Starting at the first line of the data below, retype every line up to and including the one containing "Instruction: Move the".

━━━━━━━━

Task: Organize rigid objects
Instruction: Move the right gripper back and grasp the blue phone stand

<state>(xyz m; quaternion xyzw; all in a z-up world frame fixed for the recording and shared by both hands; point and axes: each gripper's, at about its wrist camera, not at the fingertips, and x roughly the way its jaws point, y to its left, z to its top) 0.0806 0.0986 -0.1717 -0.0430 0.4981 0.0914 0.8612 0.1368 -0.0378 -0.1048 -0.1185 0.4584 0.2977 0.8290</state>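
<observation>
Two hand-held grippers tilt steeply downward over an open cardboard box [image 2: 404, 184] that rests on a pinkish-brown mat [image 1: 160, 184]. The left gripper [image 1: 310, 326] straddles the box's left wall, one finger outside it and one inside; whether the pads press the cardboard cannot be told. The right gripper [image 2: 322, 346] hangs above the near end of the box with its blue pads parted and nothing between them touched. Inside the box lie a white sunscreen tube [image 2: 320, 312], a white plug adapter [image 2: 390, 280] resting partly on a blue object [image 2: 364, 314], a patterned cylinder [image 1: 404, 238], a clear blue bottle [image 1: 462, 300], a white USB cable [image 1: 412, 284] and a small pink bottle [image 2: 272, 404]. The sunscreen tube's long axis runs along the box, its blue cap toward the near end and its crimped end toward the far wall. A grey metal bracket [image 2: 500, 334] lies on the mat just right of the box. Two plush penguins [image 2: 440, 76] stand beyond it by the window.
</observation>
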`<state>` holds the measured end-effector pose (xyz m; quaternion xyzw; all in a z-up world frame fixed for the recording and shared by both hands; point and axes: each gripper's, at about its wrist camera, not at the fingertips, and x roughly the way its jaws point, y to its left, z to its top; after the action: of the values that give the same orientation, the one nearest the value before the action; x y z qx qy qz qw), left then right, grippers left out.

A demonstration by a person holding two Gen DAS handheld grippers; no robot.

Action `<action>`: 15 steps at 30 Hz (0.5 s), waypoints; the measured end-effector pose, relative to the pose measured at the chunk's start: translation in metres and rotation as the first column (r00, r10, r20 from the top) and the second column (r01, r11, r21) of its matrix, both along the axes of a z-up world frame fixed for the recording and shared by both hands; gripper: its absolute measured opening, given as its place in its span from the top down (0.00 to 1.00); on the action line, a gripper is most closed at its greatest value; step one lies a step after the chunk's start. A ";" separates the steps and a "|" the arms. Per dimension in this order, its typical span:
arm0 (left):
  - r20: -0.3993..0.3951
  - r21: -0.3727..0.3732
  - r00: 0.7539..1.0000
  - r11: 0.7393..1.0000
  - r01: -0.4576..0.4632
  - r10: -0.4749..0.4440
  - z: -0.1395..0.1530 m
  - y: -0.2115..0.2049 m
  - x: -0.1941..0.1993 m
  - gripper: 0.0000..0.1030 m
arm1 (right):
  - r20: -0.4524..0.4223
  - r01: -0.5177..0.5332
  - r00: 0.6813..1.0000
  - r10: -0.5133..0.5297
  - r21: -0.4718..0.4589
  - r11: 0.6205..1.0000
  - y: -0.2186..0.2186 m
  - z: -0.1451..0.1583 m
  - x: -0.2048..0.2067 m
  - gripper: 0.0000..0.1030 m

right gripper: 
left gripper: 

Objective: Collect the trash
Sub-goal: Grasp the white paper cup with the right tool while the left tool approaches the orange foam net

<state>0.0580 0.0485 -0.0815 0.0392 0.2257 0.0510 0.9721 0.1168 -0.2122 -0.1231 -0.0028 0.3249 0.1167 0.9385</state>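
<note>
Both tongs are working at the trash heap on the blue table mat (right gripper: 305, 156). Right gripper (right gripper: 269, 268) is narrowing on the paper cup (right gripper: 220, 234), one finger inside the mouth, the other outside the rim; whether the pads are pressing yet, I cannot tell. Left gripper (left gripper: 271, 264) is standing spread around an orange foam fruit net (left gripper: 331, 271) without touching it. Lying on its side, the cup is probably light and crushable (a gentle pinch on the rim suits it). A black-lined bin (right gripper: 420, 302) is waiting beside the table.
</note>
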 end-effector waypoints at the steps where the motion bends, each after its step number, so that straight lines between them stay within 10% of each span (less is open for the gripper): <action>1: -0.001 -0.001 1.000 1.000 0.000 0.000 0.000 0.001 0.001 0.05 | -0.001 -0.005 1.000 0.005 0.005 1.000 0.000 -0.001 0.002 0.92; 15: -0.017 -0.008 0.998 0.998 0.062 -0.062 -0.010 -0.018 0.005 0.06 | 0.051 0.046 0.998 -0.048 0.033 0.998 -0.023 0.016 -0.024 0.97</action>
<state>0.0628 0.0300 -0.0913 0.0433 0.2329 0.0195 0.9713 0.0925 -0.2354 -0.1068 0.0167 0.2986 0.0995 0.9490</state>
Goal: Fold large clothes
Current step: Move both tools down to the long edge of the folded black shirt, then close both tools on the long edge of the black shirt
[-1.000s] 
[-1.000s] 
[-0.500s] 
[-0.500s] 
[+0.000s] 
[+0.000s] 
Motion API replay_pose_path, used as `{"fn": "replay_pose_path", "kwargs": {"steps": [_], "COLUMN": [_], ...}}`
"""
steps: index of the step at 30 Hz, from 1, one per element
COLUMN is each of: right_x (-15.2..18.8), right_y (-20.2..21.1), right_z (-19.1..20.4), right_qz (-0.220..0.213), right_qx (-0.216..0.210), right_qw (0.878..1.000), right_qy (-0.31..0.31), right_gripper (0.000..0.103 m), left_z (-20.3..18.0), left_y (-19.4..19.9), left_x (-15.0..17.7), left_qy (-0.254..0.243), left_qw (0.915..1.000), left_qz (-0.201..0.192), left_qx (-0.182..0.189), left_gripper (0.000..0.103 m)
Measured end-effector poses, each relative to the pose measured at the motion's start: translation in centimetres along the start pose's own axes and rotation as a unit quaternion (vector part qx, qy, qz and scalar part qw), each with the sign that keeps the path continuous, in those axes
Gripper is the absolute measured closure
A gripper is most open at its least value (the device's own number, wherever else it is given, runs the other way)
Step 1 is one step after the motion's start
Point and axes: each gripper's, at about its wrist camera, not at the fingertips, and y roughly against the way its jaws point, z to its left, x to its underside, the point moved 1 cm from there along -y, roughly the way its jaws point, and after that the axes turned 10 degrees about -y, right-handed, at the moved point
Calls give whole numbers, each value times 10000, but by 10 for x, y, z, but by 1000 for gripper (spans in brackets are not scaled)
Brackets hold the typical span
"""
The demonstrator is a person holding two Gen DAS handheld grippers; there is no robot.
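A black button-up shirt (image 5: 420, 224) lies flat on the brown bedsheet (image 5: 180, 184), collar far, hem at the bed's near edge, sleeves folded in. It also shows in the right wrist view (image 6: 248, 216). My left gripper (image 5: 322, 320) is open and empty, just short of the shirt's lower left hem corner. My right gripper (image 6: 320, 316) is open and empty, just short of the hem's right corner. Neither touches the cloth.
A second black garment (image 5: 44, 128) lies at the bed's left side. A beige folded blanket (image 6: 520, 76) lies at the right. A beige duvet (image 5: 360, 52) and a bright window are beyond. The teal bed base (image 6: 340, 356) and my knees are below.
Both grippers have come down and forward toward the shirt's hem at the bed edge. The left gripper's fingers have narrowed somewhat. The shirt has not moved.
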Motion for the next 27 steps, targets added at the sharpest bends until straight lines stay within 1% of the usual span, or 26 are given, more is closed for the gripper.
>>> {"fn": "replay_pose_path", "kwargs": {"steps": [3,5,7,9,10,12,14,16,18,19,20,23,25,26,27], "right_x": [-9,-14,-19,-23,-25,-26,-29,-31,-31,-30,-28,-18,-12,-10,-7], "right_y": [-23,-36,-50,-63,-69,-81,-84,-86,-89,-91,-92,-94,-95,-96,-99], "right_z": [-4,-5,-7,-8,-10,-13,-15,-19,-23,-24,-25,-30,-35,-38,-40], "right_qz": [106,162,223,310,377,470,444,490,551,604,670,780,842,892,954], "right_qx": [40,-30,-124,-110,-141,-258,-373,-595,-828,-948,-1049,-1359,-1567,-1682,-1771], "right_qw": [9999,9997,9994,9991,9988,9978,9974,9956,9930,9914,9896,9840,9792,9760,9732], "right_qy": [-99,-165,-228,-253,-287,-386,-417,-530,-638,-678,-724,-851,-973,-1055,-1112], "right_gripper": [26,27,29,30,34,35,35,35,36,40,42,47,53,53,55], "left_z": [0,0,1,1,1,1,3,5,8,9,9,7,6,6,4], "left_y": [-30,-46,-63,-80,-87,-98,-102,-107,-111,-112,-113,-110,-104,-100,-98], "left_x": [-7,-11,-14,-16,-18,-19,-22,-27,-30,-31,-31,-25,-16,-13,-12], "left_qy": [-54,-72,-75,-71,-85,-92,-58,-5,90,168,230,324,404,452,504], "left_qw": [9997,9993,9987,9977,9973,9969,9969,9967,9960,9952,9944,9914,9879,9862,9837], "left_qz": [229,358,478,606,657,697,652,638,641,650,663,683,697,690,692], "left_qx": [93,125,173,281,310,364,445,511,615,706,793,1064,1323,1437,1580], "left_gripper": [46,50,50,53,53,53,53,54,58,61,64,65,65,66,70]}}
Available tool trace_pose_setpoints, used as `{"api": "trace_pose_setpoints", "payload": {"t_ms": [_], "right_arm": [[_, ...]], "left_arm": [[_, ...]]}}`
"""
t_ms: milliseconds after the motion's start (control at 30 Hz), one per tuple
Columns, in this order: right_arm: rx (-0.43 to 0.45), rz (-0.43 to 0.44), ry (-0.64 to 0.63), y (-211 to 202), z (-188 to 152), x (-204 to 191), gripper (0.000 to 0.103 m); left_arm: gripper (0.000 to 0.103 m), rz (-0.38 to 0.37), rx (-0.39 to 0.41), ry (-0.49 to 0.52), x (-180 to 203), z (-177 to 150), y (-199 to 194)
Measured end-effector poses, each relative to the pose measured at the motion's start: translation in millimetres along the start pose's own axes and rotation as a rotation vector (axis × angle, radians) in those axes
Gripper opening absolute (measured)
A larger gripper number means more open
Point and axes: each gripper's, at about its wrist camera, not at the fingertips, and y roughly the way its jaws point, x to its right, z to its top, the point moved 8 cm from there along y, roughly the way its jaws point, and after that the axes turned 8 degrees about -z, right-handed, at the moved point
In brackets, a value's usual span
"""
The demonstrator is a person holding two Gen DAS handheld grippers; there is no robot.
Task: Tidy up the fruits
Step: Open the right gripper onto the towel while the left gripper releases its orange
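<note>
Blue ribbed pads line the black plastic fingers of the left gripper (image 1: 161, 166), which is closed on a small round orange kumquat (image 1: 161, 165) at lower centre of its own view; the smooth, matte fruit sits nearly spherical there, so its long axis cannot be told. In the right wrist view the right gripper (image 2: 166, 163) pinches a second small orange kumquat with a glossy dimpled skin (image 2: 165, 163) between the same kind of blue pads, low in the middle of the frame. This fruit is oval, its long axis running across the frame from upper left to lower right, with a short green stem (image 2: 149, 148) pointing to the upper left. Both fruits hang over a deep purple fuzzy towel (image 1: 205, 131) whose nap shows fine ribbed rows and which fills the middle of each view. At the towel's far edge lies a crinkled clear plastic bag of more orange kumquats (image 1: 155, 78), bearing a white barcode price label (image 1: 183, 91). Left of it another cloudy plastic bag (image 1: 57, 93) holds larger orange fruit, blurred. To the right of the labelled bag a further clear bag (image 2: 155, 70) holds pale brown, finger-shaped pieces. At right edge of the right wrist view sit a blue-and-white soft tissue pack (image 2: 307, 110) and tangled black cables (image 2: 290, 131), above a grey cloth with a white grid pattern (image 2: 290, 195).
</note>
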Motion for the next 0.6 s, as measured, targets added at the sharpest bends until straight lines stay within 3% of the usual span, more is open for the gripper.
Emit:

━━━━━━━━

▶ _RESPONSE TO THIS EXERCISE_:
Task: Organize rigid objects
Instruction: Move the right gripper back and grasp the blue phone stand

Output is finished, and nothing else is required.